Гурам Батиашвили - Человек из Вавилона
— Иди в свою комнату, Иохабед, в свое время все узнаешь, — ответил Занкан.
Иохабед покорилась.
— Она плачет, батоно, горько плачет! — сообщил хозяину приятную весть Эуда, появившись в коридоре. Для Занкана плач Бачевы звучал сладостной музыкой, пожалуй, он никогда не испытывал такой радости.
Эуда видел, как менялось выражение лица Занкана — даже взгляд у него зажегся. Он вдруг направился во двор сказать Шело, чтобы пригласили Тинати, — пусть поговорит с Бачевой. Но не успел он сделать и пары шагов, как неожиданно услышал голос Эуды:
— Я обманул тебя в прошлом году!
Занкан резко обернулся, мрачно уставился ему прямо в глаза. Опешивший Эуда потупил голову.
— В прошлом году, когда ты пришел к нам, я сказал, что похитил твою дочь из-за денег, я обманул тебя. — Эуда умолк.

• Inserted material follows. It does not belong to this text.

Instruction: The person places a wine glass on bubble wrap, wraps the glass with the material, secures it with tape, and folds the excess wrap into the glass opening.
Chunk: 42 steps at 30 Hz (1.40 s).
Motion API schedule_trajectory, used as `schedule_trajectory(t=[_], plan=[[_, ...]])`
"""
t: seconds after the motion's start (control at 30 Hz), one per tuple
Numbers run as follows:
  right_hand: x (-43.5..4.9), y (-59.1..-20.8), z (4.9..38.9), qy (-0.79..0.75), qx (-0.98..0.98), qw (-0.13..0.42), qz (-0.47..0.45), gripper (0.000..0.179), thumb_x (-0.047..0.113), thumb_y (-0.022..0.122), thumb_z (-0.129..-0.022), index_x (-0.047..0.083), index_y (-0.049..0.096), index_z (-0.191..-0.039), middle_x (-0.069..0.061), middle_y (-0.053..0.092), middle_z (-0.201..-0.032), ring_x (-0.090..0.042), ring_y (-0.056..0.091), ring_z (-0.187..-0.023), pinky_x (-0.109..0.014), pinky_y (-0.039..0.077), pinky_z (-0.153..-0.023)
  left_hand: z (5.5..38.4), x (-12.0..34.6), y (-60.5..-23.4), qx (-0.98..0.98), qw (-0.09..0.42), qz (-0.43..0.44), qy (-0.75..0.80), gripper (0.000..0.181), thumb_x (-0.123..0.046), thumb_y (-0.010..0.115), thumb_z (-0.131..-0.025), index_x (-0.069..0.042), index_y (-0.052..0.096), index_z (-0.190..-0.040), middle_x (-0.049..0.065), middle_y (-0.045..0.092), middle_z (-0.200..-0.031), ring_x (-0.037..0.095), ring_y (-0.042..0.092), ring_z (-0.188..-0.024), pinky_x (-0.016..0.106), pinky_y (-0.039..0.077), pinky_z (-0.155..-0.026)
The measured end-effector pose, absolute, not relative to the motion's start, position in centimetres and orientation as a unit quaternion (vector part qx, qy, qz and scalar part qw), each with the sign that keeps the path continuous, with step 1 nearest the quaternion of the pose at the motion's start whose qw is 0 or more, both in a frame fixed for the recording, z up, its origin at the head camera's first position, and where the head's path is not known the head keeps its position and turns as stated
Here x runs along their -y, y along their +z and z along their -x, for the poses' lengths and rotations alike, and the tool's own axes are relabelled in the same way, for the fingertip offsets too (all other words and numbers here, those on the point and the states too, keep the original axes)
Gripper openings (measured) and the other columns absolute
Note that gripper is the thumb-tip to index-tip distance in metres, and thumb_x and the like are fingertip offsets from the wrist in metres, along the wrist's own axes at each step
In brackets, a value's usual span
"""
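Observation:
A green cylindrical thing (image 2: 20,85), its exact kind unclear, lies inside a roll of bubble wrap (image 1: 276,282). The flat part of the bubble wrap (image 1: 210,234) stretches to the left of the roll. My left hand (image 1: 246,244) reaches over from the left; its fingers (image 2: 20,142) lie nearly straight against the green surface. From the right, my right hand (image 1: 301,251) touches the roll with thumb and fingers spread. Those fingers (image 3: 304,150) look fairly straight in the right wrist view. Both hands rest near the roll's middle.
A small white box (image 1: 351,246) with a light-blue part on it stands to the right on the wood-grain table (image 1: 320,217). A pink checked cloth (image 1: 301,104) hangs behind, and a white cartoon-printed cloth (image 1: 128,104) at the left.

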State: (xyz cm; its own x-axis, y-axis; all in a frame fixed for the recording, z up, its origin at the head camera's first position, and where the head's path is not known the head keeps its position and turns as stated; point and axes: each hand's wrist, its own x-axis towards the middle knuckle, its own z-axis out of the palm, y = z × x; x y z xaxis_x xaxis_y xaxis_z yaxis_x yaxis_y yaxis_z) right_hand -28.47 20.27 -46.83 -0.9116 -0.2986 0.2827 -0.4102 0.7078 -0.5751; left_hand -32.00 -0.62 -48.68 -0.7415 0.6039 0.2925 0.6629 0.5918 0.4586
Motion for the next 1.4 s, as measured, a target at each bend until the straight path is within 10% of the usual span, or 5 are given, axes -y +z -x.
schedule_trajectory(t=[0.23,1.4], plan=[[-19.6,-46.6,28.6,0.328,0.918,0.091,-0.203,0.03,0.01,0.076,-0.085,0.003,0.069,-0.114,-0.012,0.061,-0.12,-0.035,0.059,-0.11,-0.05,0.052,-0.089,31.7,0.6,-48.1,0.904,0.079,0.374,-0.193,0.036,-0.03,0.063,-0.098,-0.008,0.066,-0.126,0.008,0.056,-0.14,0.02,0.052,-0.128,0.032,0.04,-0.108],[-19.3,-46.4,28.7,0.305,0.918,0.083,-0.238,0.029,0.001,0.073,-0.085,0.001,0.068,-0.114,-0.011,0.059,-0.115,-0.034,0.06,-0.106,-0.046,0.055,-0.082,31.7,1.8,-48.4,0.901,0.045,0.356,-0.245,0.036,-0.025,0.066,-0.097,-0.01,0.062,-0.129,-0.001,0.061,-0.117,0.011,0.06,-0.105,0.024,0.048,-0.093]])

— Слушаю тебя, — коротко и сухо произнес Занкан.
— Она мне нравилась, потому и похитил! — Эуда не узнавал собственного голоса, интонации. Словно говорил не он, а кто-то другой.
«Будь благословенно имя твое Господи! Это еще что?!»
Откровение Эуды Занкан посчитал еще одним знаком существования во времени. Он внимательно взглянул на него и подумал: «Благо, для чего эта ложь понадобилась». И повернувшись, продолжил свой путь.
Бачева никогда не видела портретов.
Отец часто привозил из Константинополя полотна, иные висели у них в Тбилиси, иные в доме на берегу Черной Арагви, но портретов среди них не было. Создание портретов считалось богохульством, ибо изображение лика человеческого означает превращение его в идола, и по этой причине в домах Занкана не было подобных работ.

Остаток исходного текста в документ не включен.